Durante o trajeto para o estádio, avistei também uma camisa que mostrava uma paixão dividida: metade com o azul e amarelo do Bode, metade com o vermelho e preto do Flamengo.
À primeira vista, uma situação de cultura futebolística que me deixou incomodado, mesmo que a culpa seja mais do contexto do que do interesse dos sertanejos.
Mas bastou chegar ao estádio Chapadão do Araripe para emergir um sentimento de satisfação, até mesmo um leve bairrismo. Estádio lotado, com a “Nação Bodera” marcando presença com firmeza, com muitos, inclusive crianças, vestindo a camisa a camisa do Araripina.
Bandeirão, cabeça de bode de pelúcia, gritos de guerra, tudo que ajuda a criar a identidade do time sertanejo. A presença do Sport, claro, serviu como um incentivo a mais para lotar o estádio.

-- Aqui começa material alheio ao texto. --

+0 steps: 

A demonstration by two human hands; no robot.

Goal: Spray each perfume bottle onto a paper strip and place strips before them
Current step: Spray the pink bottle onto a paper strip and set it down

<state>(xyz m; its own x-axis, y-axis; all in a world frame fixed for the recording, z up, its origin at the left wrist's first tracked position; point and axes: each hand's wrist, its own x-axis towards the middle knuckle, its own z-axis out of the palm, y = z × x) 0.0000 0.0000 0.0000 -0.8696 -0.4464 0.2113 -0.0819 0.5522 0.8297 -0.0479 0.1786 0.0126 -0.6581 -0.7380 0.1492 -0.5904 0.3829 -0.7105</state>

Contudo, a festa do primeiro tempo me faz vislumbrar que, com o crescimento econômico que o sertão pernambucano está atravessando, os times locais possam se tornar cada vez mais competitivos, e estimular assim uma paixão crescente de geração para geração, despedindo-se aos poucos desse vínculo frio e distante com times de outros estados.
Agora a crítica. O complexo de perseguição é eterno. Acompanhei um veículo de imprensa local afirmando com todas as letras que o Araripina, além do Sport, teve a arbitragem como adversário. Papo furado, pois a atuação de Nielson Nogueira foi precisa, sem prejuízo para nenhuma das partes.
Os times menores sofrem mais com a arbitragem, principalmente, quando atuam fora de casa, e isso não é novidade para ninguém. Contudo, reclamação tem que ser feita com justiça, porque se for apenas um reflexo automático, o discurso vai perder a força quando um time interiorano for realmente prejudicado.